To do = Look through the listing below for the line containing "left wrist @". Copy it and each line after it up to and including the line containing "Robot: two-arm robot", exactly, leaving out pictures.

_ _ _ _ _ _ _

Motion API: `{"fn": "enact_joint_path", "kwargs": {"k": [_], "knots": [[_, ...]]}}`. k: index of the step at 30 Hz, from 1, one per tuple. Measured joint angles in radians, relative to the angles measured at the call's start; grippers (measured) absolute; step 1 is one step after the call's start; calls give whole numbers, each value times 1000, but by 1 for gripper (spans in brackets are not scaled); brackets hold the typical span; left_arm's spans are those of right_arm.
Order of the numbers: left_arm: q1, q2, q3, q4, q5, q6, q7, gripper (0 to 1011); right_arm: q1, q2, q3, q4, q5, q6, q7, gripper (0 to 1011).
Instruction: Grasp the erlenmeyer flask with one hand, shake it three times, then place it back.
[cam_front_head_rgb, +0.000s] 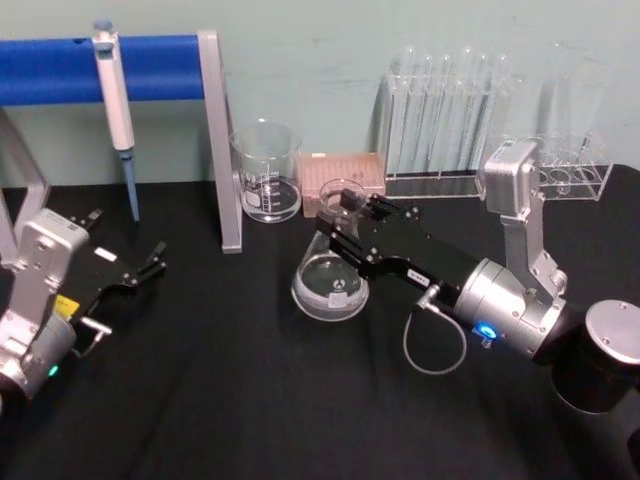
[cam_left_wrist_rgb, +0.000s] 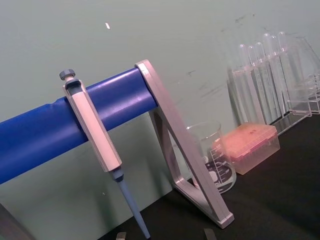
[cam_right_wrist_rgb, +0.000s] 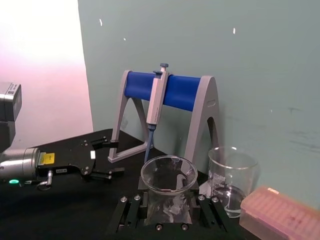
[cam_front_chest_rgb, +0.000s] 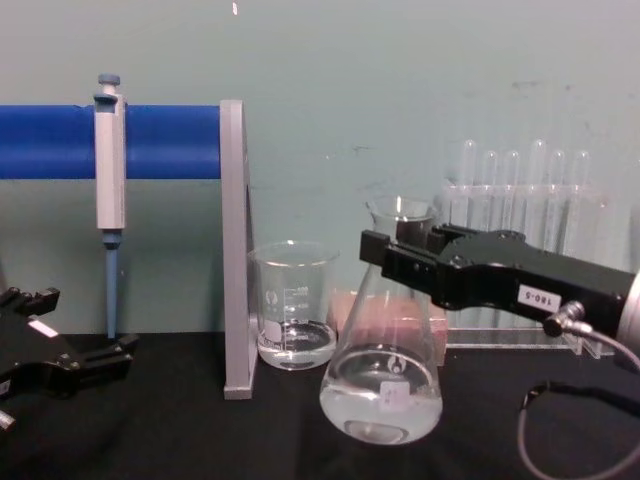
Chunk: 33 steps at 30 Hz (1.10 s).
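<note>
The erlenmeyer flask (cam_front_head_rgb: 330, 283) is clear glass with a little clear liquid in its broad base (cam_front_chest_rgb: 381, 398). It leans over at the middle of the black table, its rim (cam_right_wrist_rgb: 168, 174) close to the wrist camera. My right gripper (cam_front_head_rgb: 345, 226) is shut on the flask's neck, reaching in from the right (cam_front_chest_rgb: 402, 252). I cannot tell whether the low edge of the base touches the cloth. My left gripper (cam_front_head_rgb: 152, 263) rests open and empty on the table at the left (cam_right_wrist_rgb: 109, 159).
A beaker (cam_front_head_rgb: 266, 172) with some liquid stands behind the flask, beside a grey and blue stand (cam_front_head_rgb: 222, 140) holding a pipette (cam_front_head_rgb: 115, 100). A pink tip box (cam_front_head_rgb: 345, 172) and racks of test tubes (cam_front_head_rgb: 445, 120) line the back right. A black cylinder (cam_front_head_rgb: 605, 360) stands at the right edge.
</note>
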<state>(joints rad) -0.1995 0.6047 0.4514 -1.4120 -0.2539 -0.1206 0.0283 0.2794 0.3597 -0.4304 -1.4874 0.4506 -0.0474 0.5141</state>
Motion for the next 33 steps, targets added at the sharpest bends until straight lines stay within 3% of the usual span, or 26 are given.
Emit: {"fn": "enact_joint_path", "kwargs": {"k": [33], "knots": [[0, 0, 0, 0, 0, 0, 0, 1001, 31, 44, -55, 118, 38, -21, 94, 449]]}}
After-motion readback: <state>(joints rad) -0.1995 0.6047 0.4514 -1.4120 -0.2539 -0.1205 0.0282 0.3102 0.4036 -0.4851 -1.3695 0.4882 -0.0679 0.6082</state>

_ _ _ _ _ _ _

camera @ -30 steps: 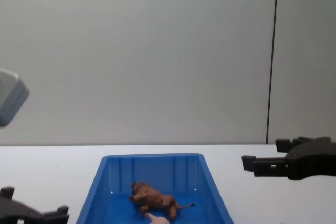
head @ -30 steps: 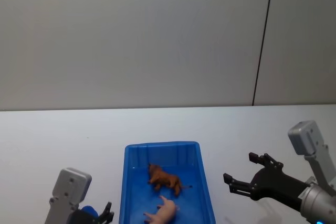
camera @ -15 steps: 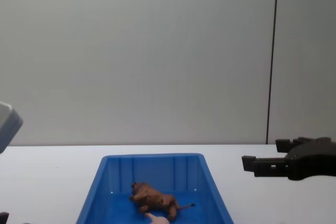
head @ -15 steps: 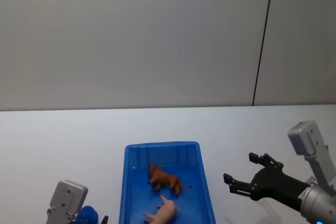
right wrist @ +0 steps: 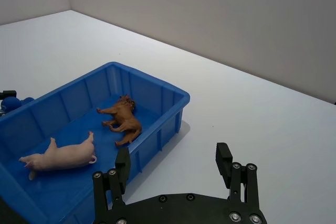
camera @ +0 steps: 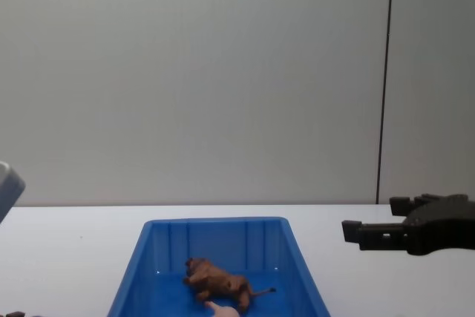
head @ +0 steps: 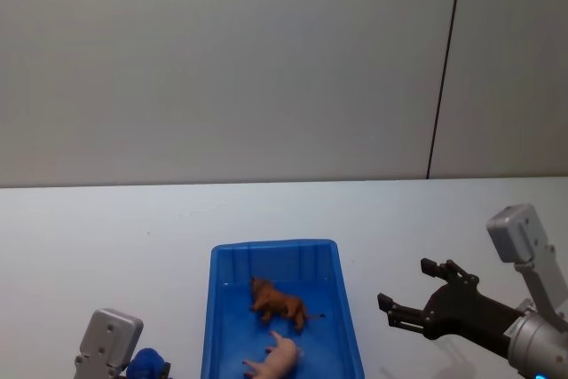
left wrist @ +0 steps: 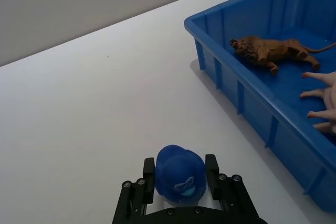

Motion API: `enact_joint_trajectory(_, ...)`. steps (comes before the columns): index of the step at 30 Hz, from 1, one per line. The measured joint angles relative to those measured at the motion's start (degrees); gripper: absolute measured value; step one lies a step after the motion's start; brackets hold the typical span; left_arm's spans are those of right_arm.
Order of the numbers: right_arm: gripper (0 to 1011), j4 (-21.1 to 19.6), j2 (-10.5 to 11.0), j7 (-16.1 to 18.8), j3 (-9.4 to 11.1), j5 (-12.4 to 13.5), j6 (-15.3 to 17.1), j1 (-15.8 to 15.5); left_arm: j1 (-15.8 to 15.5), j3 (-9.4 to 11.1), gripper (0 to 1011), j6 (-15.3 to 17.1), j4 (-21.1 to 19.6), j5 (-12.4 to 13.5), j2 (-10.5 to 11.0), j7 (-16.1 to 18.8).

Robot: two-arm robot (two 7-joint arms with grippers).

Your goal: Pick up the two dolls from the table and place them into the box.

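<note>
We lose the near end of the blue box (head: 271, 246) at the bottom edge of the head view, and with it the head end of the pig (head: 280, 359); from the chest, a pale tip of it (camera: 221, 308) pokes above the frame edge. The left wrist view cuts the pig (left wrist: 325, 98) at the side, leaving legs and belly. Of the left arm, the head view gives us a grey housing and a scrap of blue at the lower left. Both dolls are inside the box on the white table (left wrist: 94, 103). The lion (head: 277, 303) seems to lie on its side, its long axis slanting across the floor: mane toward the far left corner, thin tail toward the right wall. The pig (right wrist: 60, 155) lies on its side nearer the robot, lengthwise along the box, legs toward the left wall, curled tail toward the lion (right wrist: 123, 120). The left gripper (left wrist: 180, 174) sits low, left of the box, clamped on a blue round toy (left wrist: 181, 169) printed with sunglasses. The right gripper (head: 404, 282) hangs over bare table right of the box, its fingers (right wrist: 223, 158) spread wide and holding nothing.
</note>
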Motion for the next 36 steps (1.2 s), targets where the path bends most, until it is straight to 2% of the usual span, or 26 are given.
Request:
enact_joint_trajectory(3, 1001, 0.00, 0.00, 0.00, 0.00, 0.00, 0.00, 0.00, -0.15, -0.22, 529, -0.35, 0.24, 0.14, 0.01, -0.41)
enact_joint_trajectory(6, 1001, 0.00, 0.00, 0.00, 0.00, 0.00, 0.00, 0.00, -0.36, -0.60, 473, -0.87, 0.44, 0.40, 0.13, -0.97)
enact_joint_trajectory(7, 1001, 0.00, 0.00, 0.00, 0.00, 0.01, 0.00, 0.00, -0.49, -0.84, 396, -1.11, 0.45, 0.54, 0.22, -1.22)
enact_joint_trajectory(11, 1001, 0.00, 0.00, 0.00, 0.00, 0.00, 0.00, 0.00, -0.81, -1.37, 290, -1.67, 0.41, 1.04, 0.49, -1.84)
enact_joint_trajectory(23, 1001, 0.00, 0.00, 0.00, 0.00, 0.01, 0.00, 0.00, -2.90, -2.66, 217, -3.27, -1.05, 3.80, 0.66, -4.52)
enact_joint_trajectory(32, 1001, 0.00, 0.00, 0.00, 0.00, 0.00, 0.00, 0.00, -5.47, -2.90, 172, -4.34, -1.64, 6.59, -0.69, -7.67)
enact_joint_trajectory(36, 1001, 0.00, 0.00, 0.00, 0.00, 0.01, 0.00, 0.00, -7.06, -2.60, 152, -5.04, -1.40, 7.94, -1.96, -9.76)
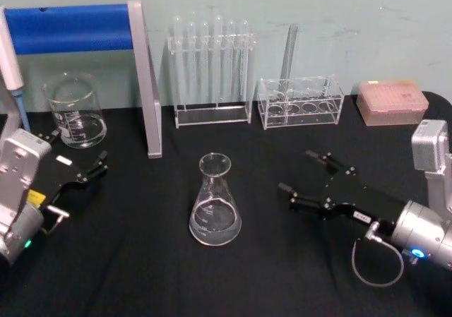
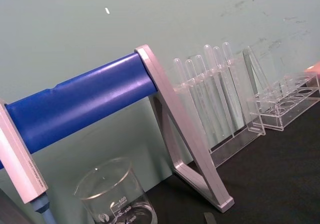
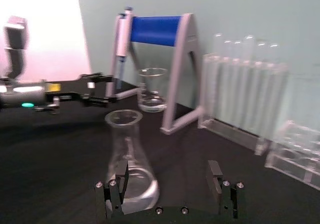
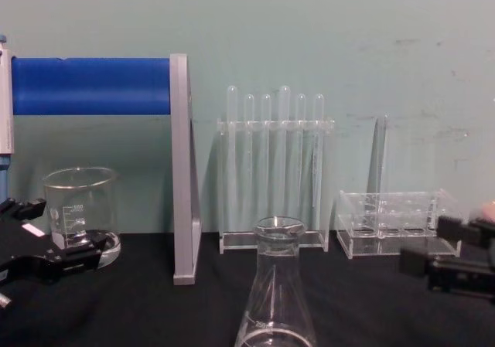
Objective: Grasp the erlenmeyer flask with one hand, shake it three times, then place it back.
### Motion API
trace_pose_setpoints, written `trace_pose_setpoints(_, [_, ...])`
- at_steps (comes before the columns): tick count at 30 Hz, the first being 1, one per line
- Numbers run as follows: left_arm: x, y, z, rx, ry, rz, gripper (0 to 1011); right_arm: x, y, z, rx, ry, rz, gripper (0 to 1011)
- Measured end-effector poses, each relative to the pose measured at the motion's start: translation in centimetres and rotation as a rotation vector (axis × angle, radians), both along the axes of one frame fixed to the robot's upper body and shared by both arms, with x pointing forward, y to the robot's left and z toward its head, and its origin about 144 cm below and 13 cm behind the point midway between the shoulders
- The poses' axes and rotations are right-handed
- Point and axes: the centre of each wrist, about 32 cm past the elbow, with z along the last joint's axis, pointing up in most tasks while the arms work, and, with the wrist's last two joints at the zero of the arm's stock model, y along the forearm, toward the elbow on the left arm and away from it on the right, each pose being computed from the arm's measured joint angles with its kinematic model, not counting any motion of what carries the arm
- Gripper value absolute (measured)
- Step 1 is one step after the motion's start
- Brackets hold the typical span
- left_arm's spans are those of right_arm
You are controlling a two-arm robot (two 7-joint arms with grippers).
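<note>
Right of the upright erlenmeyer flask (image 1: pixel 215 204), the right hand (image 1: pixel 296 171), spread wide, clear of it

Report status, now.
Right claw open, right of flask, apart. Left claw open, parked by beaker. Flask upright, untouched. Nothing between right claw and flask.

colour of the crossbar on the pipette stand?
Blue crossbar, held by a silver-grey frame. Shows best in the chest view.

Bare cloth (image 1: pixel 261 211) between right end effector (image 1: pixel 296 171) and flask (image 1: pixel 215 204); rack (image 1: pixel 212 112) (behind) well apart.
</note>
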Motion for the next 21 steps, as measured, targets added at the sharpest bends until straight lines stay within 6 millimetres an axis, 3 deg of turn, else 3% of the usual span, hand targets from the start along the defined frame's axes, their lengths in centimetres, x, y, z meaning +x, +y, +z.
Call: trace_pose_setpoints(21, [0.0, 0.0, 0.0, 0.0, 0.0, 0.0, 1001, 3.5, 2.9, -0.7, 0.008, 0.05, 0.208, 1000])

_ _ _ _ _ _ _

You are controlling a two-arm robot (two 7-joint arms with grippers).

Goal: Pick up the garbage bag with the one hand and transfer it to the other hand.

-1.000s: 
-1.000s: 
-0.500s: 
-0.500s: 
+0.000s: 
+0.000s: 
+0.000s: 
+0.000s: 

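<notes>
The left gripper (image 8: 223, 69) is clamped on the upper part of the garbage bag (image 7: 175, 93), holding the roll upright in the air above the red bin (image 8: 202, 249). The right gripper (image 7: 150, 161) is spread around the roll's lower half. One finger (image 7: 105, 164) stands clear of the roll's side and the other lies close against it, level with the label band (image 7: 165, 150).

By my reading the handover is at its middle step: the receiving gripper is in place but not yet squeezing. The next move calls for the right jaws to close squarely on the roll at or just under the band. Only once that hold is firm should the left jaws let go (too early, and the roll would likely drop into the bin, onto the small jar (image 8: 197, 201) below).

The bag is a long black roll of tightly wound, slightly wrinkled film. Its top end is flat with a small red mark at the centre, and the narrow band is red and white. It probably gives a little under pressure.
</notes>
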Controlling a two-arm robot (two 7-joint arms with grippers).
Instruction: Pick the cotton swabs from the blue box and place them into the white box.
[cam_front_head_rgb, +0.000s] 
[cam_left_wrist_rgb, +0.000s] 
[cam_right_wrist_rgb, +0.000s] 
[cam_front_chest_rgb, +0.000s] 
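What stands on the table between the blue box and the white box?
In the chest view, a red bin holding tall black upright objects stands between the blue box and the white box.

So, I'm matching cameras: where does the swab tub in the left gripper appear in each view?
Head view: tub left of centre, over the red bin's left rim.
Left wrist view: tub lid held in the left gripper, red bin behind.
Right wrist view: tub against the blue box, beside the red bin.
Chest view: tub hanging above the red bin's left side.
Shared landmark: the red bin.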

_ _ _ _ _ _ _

Answer box =
left wrist @ +0 steps: 

Motion API: `enact_joint_trajectory(_, ...)`. steps (comes before the columns): index of the step at 30 Hz, from 1, one per line. The measured joint angles relative to those measured at the motion's start (degrees); gripper: absolute measured value; step one lies a step after the motion's start; brackets hold the typical span; left_arm's spans are those of right_arm.
Order of the numbers: right_arm: gripper (0 to 1011), j4 (-21.1 to 19.6), j2 (-10.5 to 11.0), j7 (-16.1 to 18.8), j3 (-9.4 to 11.1), j5 (-12.4 to 13.5), j6 (-15.3 to 17.1), j1 (-15.8 to 15.5); left_arm: j1 (-15.8 to 15.5), j3 (-9.4 to 11.1), gripper (0 to 1011), j6 (-15.3 to 17.1), j4 (-21.1 to 19.6), j5 (-12.4 to 13.5), j2 (-10.5 to 11.0), j7 (-16.1 to 18.8).

Robot: two-arm robot (two 7-joint arms with grippers).

What was asked now has a complete answer.